Version 45 of XML

Updated 2003-05-21 15:14:59

XML = eXtensible Markup Language [L1 ]. Very generally spoken it is a simplified form of SGML, but stricter (more regular) in some aspects:

  • Singleton elements must end with />
  • attribute values must be quoted

Example:

 <father name="Jack" att1="1">
   <child name="Tom" born="1997" />
 </father>

"Programming XML in Tcl" [L2 ] surveys the state-of-the-art as of spring 2001, mainly from a Zveno-biased perspective.

One deficiency of that article is its neglect of Jochen Loewer's tDOM work.


One way of specifying the valid tag structure of a class of documents is to use a Document Type Definition, DTD for short. This way was inherited from SGML. There are alternative ways ... XMLSchema, Relax(NG), ...


Perhaps the single most important introductory point to make to Tcl developers about XML is that it's built-in! Almost--while the core Tcl distribution doesn't know about XML, it does have excellent Unicode abilities, and both the ActiveTcl and Kitten installations of Tcl include XML packages.
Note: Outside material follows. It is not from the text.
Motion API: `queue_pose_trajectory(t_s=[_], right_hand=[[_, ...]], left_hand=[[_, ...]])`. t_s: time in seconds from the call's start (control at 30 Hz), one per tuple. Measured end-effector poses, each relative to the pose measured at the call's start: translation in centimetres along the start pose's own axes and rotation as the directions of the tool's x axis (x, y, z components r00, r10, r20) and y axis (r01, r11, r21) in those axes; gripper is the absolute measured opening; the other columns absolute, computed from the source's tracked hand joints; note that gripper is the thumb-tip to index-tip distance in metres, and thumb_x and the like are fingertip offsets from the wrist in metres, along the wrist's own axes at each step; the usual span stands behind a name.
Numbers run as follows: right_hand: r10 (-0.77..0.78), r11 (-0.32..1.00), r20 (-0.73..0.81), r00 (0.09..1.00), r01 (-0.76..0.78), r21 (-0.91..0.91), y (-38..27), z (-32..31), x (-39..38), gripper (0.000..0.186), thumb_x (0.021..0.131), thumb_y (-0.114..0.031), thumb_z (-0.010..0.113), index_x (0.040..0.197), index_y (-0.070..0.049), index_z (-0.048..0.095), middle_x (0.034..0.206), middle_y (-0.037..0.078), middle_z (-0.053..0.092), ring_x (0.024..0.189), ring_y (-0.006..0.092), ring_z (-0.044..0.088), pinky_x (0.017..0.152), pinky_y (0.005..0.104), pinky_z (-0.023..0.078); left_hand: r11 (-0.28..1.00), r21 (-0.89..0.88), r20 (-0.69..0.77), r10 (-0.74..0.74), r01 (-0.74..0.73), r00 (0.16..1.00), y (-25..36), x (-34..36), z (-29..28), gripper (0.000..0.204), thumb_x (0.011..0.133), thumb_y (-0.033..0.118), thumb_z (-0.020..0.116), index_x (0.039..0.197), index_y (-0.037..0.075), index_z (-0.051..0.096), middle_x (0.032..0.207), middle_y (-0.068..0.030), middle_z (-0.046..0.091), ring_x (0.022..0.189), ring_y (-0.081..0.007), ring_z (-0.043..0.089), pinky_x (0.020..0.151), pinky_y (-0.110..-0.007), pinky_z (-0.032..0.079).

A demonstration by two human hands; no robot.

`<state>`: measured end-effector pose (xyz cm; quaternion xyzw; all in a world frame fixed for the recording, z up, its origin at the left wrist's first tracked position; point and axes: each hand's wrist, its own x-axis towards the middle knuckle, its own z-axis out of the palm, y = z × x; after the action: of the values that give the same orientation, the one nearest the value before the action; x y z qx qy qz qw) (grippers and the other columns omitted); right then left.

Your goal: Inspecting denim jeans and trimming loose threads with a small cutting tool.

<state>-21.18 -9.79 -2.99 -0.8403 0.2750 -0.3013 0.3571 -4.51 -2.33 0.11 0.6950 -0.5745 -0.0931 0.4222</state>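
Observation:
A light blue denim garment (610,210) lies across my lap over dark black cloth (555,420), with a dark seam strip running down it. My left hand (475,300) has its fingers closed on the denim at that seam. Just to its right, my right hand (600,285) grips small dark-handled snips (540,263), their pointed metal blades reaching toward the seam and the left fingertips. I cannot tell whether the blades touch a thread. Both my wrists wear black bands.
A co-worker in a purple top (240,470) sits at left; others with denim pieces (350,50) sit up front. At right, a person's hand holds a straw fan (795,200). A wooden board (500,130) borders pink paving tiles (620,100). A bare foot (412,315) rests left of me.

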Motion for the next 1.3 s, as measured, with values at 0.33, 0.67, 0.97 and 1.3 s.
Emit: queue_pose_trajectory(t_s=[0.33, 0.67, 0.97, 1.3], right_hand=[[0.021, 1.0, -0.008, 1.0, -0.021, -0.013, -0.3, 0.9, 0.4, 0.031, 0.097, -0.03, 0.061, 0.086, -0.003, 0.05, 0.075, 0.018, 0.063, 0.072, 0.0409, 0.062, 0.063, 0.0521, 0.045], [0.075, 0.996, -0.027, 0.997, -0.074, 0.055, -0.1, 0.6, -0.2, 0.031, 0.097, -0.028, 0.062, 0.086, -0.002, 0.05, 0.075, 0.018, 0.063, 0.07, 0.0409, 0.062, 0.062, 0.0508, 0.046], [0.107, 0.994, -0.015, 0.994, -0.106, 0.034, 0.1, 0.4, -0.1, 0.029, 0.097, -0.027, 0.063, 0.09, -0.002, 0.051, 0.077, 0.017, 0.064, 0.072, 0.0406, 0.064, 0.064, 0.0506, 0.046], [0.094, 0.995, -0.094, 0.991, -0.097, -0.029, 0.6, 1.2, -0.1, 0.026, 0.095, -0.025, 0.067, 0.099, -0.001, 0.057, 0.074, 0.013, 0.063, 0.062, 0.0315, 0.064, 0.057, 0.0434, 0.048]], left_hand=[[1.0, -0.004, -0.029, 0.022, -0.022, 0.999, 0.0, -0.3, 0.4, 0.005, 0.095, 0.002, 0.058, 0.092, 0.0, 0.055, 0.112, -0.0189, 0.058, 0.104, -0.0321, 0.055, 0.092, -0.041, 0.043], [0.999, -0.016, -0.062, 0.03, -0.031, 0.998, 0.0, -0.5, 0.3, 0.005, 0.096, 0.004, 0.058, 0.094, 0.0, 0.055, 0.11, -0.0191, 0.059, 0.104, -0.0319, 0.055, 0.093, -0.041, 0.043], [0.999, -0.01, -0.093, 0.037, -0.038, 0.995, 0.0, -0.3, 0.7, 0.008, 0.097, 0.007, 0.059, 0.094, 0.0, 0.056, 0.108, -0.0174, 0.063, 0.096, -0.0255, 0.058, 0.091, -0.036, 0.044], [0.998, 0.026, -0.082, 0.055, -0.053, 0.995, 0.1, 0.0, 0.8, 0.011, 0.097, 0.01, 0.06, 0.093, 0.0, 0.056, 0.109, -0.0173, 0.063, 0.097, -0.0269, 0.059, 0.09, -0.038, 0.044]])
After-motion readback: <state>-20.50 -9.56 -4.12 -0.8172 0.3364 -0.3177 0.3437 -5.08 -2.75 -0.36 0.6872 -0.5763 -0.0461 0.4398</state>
tDOM builds-in a pretty-printing serialization option. Those with an interest in a comparable function for TclDOM are welcome to try/use/improve/... dom_pretty_print [L3 ]. "XML pretty-printing" will eventually have more on this topic.


How can you start to generate your own XML documents with Tcl? In answering just that question in a mailing list [reference?], Steve Ball succinctly advised, "When creating XML, I generally use TclDOM. Create a DOM tree in memory, and then use 'dom::DOMImplementation serialize $doc' to generate the XML. The TclDOM package will make sure that the generated XML is well-formed.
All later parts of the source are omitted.